With strong bipartisan support, the U.S. House voted 352 to 65 to pass HR 7521 last week, a bill that would ban TikTok nationwide if its Chinese owner doesn’t sell the popular video app. The TikTok bill’s future in the U.S. Senate isn’t yet clear, but President Joe Biden has said he would sign it into law if it reaches his desk.
The speed at which lawmakers have moved to advance a bill with such a significant impact on speech is alarming. It has given many of us — including, seemingly, lawmakers themselves — little time to consider the actual justifications for such a law. In isolation, parts of the argument might sound somewhat reasonable, but lawmakers still need to clear up their confused case for banning TikTok. Before throwing their support behind the TikTok bill, Americans should be able to understand it fully, something that they can start doing by considering these five questions.

1. Is the TikTok bill about privacy or content?
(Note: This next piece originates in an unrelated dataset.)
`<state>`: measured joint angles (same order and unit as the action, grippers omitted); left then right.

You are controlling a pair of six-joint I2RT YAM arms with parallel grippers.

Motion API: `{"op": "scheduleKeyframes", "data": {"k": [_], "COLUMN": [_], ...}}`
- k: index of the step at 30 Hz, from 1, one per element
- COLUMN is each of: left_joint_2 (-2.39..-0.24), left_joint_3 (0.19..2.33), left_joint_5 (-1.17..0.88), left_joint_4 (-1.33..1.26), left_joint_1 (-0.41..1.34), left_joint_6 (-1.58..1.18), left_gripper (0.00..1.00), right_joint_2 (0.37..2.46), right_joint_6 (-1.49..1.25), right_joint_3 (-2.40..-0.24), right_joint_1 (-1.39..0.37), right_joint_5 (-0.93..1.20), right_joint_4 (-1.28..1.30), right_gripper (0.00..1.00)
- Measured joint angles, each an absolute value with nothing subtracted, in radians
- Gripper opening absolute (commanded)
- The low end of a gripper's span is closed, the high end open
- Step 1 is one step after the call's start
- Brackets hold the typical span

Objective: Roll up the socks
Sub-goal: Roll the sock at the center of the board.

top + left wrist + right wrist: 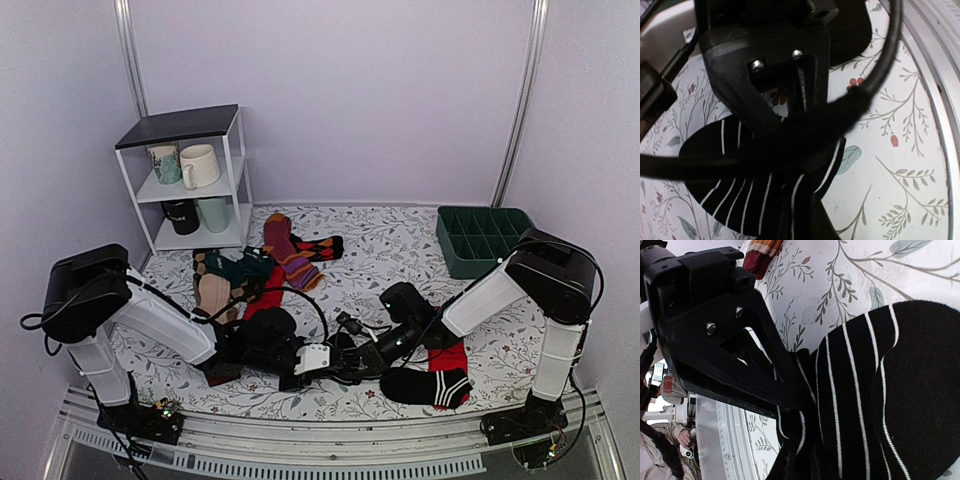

Something that has made HR 7521 hard to talk about is the inconsistent way its supporters have described the bill’s goals. Is this bill supposed to address data privacy and security concerns? Or is it about the content TikTok serves to its American users?
From what lawmakers have said, however, it seems clear that this bill is strongly motivated by content on TikTok that they don’t like. When describing the “clear threat” posed by foreign-owned apps, the House report on the bill cites the ability of adversary countries to “collect vast amounts of data on Americans, conduct espionage campaigns, and push misinformation, disinformation, and propaganda on the American public.”
This week, the bill’s Republican sponsor Rep. Mike Gallagher told PBS Newshour that the “broader” of the two concerns TikTok raises is “the potential for this platform to be used for the propaganda purposes of the Chinese Communist Party.” On that same program, Representative Raja Krishnamoorthi, a Democratic co-sponsor of the bill, similarly voiced content concerns, claiming that TikTok promotes “drug paraphernalia, oversexualization of teenagers” and “constant content about suicidal ideation.”

2. If the TikTok bill is about privacy, why aren’t lawmakers passing comprehensive privacy laws?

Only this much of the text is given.